Form.Close(), it closes the form and if that is the MainForm of the Application the Application will cleanly shut down the messageloop and continue through Main which is normally empty. Think about it. You started the application by creating a form and telling the application object to start sending messages at it (this is what Application.Run does) so to shut it down politely the form should tell the application that its all finished now thanks and then go away. Doing it externally from Application.Exit() isn't the form telling the application its finished.
 
Application.Exit (like End in VB6) is considered bad practice. The correct way to end an application is to get to the end of your Main, which, like wraith said, is done by closing your main form, which returns control to your Main.

According to MSDN, Application.Exit does not actually abruptly force the program to terminate. It tells all message loops to terminate and after they finish processing messages all the windows are closed. This naturally causes Application.Run to return control to your Main, allowing the program to terminate. All finalizers should be closed, and fall-back finalizers should still call the appropriate Dispose methods for you.

In version 2.0 of the framework, you can actually stop the application from closing by handling the Form.Closing event and setting e.Cancel to true. This is probably a bad idea, though, since the order that forms are closed is most likely undefined, which means you never know which forms will be left open and which ones won't.
 
You can also handle the closing event in 1.1 - that's how I'm trapping any forms with unsaved data.

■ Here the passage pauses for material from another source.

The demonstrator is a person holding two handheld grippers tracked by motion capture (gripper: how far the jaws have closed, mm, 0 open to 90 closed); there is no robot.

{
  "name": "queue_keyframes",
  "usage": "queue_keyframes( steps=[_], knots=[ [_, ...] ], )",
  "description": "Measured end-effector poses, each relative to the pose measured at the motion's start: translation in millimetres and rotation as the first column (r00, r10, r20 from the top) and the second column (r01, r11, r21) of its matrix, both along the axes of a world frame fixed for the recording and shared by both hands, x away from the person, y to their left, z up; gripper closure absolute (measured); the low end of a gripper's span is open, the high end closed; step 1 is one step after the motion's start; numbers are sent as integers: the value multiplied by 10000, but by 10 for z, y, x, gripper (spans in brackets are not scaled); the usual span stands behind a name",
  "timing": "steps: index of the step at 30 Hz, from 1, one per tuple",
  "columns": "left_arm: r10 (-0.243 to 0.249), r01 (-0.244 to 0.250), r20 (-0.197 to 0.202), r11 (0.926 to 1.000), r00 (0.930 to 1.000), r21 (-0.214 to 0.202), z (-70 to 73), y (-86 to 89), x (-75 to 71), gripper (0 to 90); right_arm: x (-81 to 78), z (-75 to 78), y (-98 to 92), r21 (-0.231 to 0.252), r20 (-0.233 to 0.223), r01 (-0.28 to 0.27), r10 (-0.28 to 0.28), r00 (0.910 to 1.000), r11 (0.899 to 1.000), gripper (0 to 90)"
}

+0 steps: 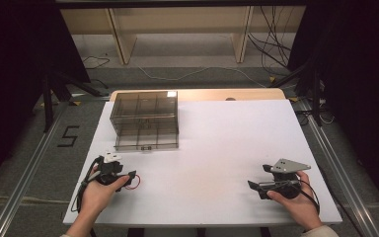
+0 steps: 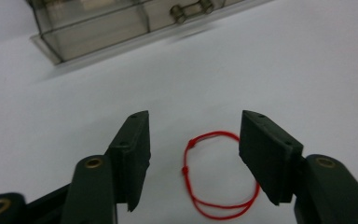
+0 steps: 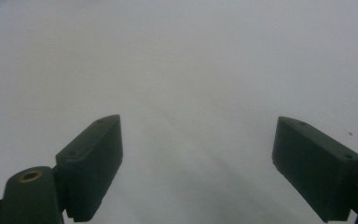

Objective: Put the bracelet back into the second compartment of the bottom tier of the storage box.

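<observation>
A thin red string loop (image 2: 185, 171) with small knots lies flat on the white tabletop (image 1: 227, 143). In the left gripper view my left gripper (image 2: 195, 116) stands over it with a jaw on either side, the right jaw's edge at the loop's right side. The pads do not press on the string. In the high view the left gripper (image 1: 128, 178) is at the near left of the table, with the red loop (image 1: 136, 183) at its tips. My right gripper (image 1: 256, 176) rests at the near right, jaws wide apart over bare table (image 3: 199, 120).
A smoky clear plastic compartment box (image 1: 145, 118) with a latch on its front sits at the table's far left; its front edge (image 2: 102, 23) shows beyond the left jaws. Floor cables and wooden shelf legs lie behind the table.
</observation>
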State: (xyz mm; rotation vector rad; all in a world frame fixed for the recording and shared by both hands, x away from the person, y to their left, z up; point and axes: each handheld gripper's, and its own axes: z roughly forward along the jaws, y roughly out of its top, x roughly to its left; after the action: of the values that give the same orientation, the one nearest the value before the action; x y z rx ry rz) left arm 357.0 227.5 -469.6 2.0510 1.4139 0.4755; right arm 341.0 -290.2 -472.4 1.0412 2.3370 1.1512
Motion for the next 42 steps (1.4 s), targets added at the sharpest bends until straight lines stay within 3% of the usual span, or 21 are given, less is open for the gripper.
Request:
queue_keyframes(
  steps=[4,9,28,34,39,42],
  knots=[
    [127,-128,-268,9999,9996,-32,-45,26,5,494,2,-2,4,-27,-14,-1,1,10000,10000,169],
    [-52,59,-707,9999,9975,97,-118,26,26,542,-3,0,5,-64,-45,3,-3,10000,10000,169],
    [-124,153,-442,9978,9989,652,-129,-38,27,771,4,-11,13,-43,8,-86,86,10000,10000,169],
    [-199,219,-472,9989,9987,421,-135,-36,24,861,3,-12,15,-30,12,-104,104,9999,9999,170],
    [-214,233,-457,9988,9987,424,-131,-40,23,876,3,-12,17,-11,34,-122,122,9999,9999,170],
    [-316,327,-503,9992,9982,212,-122,-59,18,881,5,-10,14,-18,18,-129,129,9999,9999,170]
  ],
)
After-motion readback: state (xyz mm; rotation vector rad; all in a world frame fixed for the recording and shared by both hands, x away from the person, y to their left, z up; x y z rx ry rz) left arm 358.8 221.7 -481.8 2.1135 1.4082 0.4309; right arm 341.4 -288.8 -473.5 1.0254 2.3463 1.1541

The other way to handle shutdown of the app would be to add each opened form to an array defined by sub main then close them programmatically depending on what type they are.

Based on the line of thought going on here, though ... does closing the form also dispose all of the objects stored in the controls collection, or do we need to systematically loop through everything and dispose them properly?


Paul.
 
Components and controls should be disposed automatically when the form is disposed. If you don't call Form.Dispose explicitly the form's finalizer should do it for you (but, of course, that is a fallback).